Hmm. Jax's ease of debugging was the very first thing that caught my attention: https://blog.gpt4.org/jaxtpu#:~:text=pdb.set_trace()
> I ran it on the TPU VM, saw the loss curve go down, and it was like an electric shock. "Wow! That actually... worked? Huh. that's weird. Things never work on the first try. I'm impressed."
> Then I plopped `import pdb; pdb.set_trace()` in the middle of the `loss` function and ran it again. It dropped me into the Python debugger.
> There was a tensor named `X_bt`. I typed `X_bt`. The debugger printed the value of `X_bt`.
> I was able to print out all the values of every variable, just like you'd expect Python to be able to do.
> There was a tensor named `Y_bt`. I typed `X_bt + Y_bt`. I was now staring at exactly what I expected: the sum of those two tensors.
> I could write `x + y`, or create new variables, or anything else I wanted.
> Now I was real impressed.
> If it sounds weird that I'm so easily impressed, it's because, you godda understand: until now, TPUs were a complete pain in the ass to use. I kept my feelings to myself, because I understood that the Cloud TPU team were working hard to improve TPUs, and the TFRC support team was wonderful, and I had so many TPUs to play with. But holy moly, if you were expecting any of the above examples to just work on the first try when using Tensorflow V1 on TPUs, you were in for a rude awakening. And if you thought "Well, Tensorflow v2 is supposedly a lot better, right?

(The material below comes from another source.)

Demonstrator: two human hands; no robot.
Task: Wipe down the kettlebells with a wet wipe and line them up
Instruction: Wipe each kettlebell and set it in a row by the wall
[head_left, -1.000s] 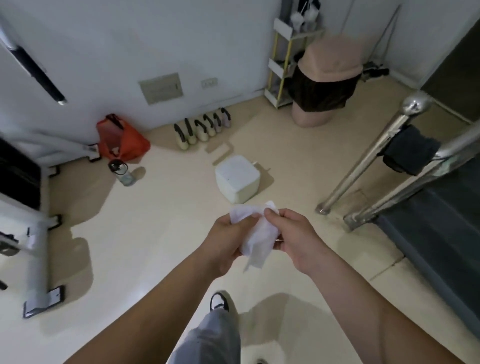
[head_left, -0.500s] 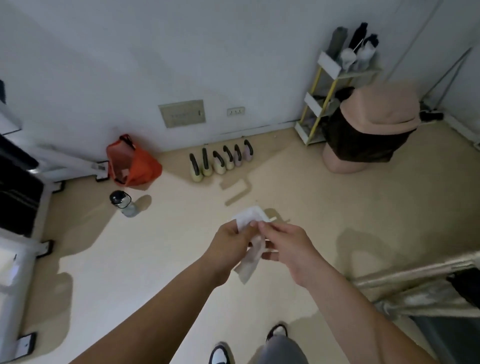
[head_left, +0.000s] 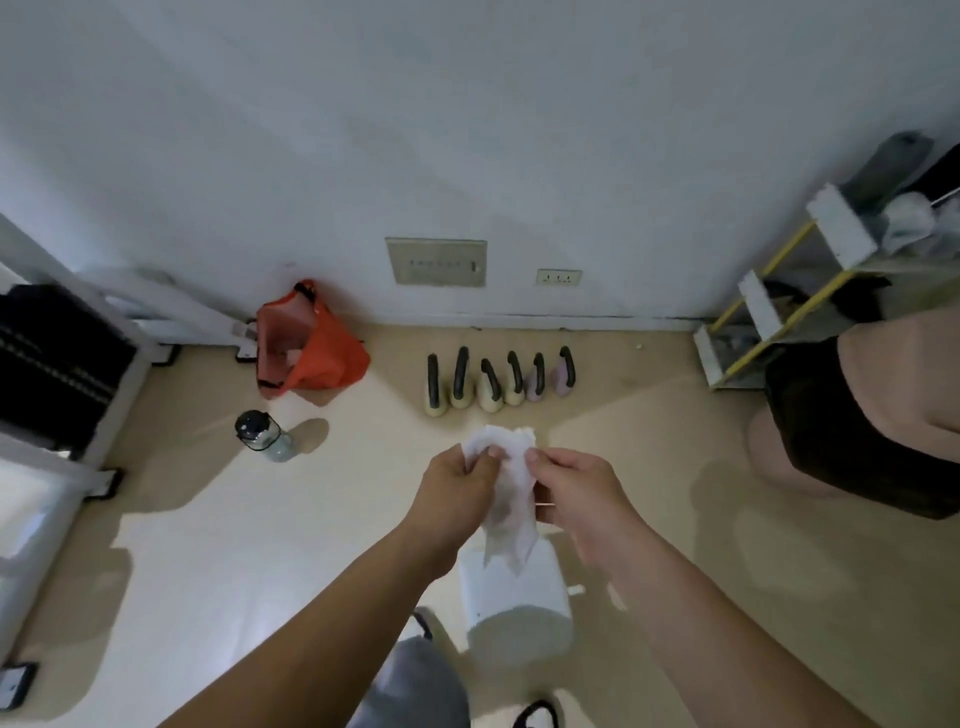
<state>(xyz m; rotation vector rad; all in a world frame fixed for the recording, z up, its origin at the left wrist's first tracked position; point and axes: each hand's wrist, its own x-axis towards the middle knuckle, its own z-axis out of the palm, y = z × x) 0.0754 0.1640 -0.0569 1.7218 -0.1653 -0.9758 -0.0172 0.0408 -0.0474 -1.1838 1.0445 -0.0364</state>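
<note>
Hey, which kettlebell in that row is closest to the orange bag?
The leftmost kettlebell, cream with a dark handle, at the row's end toward the orange bag. The other five kettlebells stand farther right.

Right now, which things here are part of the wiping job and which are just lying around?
For the job: wipe, held in left hand and right hand; kettlebells by the wall.
Lying about: orange bag, bottle, shelf, white box.
</note>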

Surely I'll be able to do basic things without worrying...."
> ... no. Not even close. Not until Jax + TPU VMs.
In the subsequent year, it's been nothing but joy.
If the problem is that you want to see tensor values in a JIT'ed function, use a host callback. You can run actual Python wherever you want: https://jax.readthedocs.io/en/latest/jax.experimental.host_c...
> This module introduces the host callback functions call(), id_tap(), and id_print(), that send their arguments from the device to the host and invoke user-defined Python functions on the host, optionally returning results back to the device computation.
The nice part is, there's no "magic" under the hood. If you get a chance, I highly recommend reading through Autodidax: https://jax.readthedocs.io/en/latest/autodidax.html
Autodidax is a pure-python implementation of jax. (Literally in one file, on that page.) It walks you through how every aspect of jax works.
Delightfully, I found a secret branch where autodidax also implements host callbacks: https://github.com/google/jax/blob/effect-types/docs/autodid...
If you scroll to the very bottom of that file, you'll see an example of compiling your own XLA JIT'ed code which subsequently calls back into Python. TPUs do precisely the same thing.
Point being:
> PyTorch, for better or for worse, will actually run your Python code as you wrote it.
... is also true of jax, to within a rounding error less than "I personally don't mind writing id_print(x) instead of print(x)." :)
The pytorch programming model is just really hard to adapt to an XLA-like compiler. Imperative python code doesn't translate to an ML graph compiler particularly well; Jax's API is functional, so it's easier to translate to the XLA API. By contrast, torch/xla uses "lazy tensors" that record the computation graph and compile when needed. The trouble is, if the compute graph changes from run to run, you end up recompiling a lot.
I guess in Jax you'd just only apply `jax.jit` to the parts where the compute graph is static? I'd be curious to see examples of how this works in practice. Fwiw, there's an offshoot of pytorch that is aiming to provide this sort of API (see https://github.com/pytorch/functorch and look at eager_compilation.py).
(Disclaimer: I worked on this until quite recently.)